*ABOUT THIS EXERCISE*. Keep only the lines of the data below that contain "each", and copy them.
"""
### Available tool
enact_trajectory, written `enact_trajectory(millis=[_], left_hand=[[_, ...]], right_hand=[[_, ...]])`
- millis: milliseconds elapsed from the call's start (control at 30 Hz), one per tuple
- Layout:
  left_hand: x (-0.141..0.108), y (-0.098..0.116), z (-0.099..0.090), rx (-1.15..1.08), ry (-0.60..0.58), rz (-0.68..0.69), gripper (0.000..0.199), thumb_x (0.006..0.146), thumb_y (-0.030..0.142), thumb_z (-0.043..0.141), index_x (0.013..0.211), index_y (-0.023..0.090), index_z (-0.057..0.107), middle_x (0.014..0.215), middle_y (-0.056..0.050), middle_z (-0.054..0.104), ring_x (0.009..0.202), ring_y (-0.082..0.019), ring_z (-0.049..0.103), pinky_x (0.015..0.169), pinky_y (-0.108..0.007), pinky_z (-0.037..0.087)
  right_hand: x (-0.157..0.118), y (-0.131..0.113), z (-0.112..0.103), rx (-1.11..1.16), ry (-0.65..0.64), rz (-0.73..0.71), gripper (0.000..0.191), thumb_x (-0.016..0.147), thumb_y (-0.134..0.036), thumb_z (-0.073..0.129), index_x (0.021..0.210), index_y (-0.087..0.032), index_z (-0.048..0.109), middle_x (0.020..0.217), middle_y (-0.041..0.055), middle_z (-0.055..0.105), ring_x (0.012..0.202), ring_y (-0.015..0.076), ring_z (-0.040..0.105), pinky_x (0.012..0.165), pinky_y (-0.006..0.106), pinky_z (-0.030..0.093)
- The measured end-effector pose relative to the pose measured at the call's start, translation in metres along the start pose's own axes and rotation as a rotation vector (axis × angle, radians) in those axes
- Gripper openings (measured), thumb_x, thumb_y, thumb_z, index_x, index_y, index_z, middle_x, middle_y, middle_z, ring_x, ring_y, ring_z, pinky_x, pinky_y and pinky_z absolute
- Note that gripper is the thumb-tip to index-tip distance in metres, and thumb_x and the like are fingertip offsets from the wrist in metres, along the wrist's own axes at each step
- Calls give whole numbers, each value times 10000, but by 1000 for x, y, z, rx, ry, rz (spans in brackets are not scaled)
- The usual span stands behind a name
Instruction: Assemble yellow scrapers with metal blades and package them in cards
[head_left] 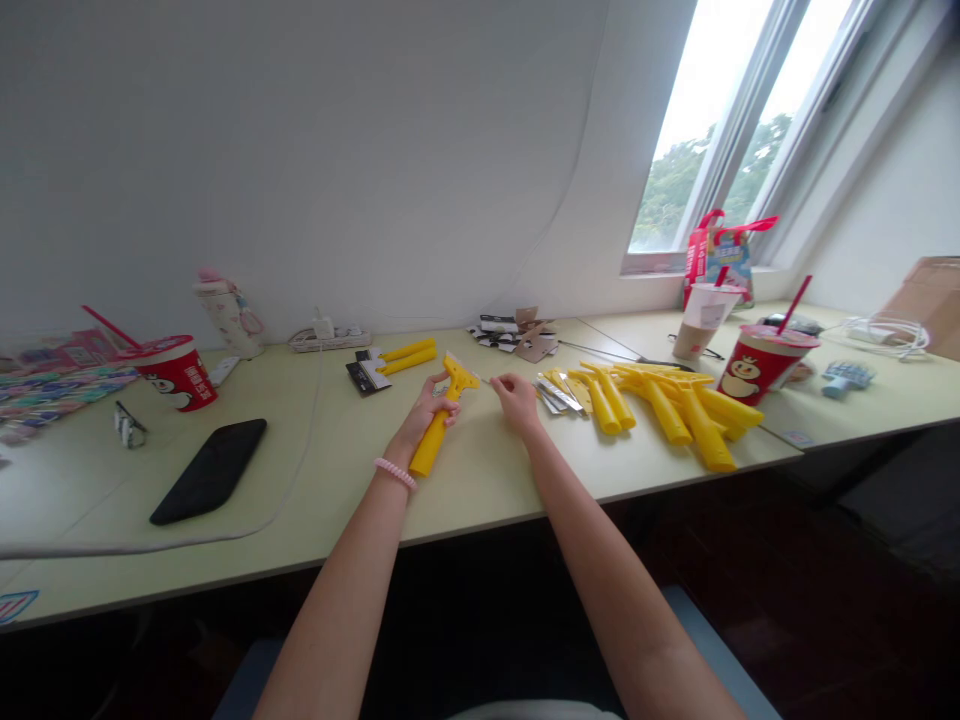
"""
*WRITTEN ANSWER*.
- Note that gripper is the thumb-tip to index-tip distance in metres, and thumb_x and the like are fingertip offsets from the wrist in metres, along the wrist's own axes at each step
- Calls give whole numbers, each value times 10000, but by 1000 for x, y, z, rx, ry, rz (spans in brackets are not scaled)

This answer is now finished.